Name: f21678535239.doc
Size: 544266 bytes (531 KiB)
SHA256: 8EB57A3B520881B1F3FD0073491DA6C50B7284DD8E66099C172D80BA33A5032
Additional variant seen ITW:
Name: f21678535350.doc
Size: 544266 bytes (531 KiB)
SHA256: 3461B78384C000E3396589280A34D871C1DE3AE266334412202D4A6A85D02439
The letter suggests that Coronavirus cases in the reader’s region have been documented and that the reader should urgently open the attachment for further guidance. The contents of the Word document try to compel the user into enabling macros with an official Office looking template that uses the familiar Microsoft Word trade dress color of blue:
Once the reader opens the attachment, the file then connects to the following URI(s):
45.128.134.14
insiderppe.cloudapp.net
After further analysis, given the nomenclature of the files, techniques, and network IOC’s used in this campaign, it appears highly likely that it is the work of the actors behind Trickbot.
Another Campaign Using a Trusted Trademark
Another campaign that leverages the trusted FedEx trademark as a decoy to gain the trust of recipient so they will open an included attachment. The attachment appears to be a PDF, but it has been compressed. However, when decompressed we learn that the file is not a PDF, but an executable:
Name: Customer Advisory.PDF.exe
Size: 838144 bytes (818 KiB)
SHA256: 906EFF4AC2F5244A59CC5E318469F2894F8CED406F1E0E48E964F90D1FF9FD88
Once the user runs the executable file, they are infected with the Lokibot infostealer that exfiltrates data to the following URI:
kbfvzoboss.bid/alien/fre.php
Mitigation
FortiGuard Labs recommends that all AV and IPS definitions are kept up to date on a continual basis, and that organizations maintain a proactive patching routine when vendor updates are available. If it is deemed that patching is not feasible, it is recommended that a risk assessment is conducted to determine additional mitigation safeguards within an environment.
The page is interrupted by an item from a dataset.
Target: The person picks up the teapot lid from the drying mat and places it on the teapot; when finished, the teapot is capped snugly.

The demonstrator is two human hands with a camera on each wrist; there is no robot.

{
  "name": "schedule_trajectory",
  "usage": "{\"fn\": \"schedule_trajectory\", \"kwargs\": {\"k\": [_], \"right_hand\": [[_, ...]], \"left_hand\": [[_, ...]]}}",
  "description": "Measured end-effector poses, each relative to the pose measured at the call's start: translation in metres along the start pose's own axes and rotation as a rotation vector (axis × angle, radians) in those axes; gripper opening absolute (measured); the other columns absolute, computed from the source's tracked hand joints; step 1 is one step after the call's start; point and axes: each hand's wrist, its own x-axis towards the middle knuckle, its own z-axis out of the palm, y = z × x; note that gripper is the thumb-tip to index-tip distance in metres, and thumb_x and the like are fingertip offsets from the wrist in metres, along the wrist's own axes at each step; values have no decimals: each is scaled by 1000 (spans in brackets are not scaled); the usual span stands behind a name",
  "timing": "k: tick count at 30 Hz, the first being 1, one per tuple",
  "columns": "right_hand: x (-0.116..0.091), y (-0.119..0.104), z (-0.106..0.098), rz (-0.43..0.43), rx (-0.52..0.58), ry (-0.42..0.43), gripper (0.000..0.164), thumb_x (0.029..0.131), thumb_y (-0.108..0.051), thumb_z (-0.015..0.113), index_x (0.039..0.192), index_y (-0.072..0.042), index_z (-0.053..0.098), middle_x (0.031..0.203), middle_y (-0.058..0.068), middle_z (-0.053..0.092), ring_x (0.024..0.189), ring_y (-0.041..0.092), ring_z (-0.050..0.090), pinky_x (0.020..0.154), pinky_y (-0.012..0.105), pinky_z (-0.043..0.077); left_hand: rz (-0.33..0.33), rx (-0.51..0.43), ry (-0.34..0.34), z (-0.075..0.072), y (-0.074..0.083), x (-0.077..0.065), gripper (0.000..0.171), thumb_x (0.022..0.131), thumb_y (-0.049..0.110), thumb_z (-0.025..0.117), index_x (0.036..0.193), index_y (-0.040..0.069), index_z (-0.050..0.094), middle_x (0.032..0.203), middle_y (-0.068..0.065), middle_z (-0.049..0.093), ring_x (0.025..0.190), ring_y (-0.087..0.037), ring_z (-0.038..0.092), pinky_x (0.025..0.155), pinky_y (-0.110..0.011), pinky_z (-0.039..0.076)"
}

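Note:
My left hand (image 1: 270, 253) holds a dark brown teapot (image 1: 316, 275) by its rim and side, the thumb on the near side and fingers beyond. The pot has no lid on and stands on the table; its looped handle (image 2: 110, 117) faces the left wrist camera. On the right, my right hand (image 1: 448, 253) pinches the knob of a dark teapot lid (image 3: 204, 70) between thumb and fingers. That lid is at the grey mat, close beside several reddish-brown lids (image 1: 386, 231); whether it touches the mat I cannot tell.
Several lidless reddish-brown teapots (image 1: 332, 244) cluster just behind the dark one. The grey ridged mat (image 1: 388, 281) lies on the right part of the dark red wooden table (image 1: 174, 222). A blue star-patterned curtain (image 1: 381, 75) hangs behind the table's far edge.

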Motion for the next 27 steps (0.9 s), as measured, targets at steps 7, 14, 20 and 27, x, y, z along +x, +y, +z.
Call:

In the meantime, organizations are encouraged to conduct ongoing training sessions to educate and inform personnel about the latest phishing/spearphishing attacks. They also need to encourage their employees to never open attachments from someone they don’t know, and to always treat emails from unrecognized/untrusted senders with caution.
Initial Access Mitigation: FortiMail or other secure mail gateway solutions can be used to block specific file types such as the ones outlined in this blog. FortiMail can also be configured to send attachments to our FortiSandbox solution (ATP), either on-premises or in the cloud, to determine if a file displays malicious behavior. FortiGate firewalls with anti-virus enabled alongside a valid subscription are also able detect and block this threat if configured to do so.
Execution: Since it has been reported that this threat has been delivered via social engineering distribution mechanisms, it is crucial that end users within an organization are made aware of the various types of attacks being delivered via social engineering. This can be accomplished through regular training sessions and impromptu tests using predetermined templates by internal security departments within an organization. Simple user awareness training on how to spot emails with malicious attachments or links could stop initial access into the network.
Fortinet Solutions: If user awareness training fails and a user opens a malicious attachment or link, FortiClient running the latest this-to-date virus signatures will detect and block this file and associated files.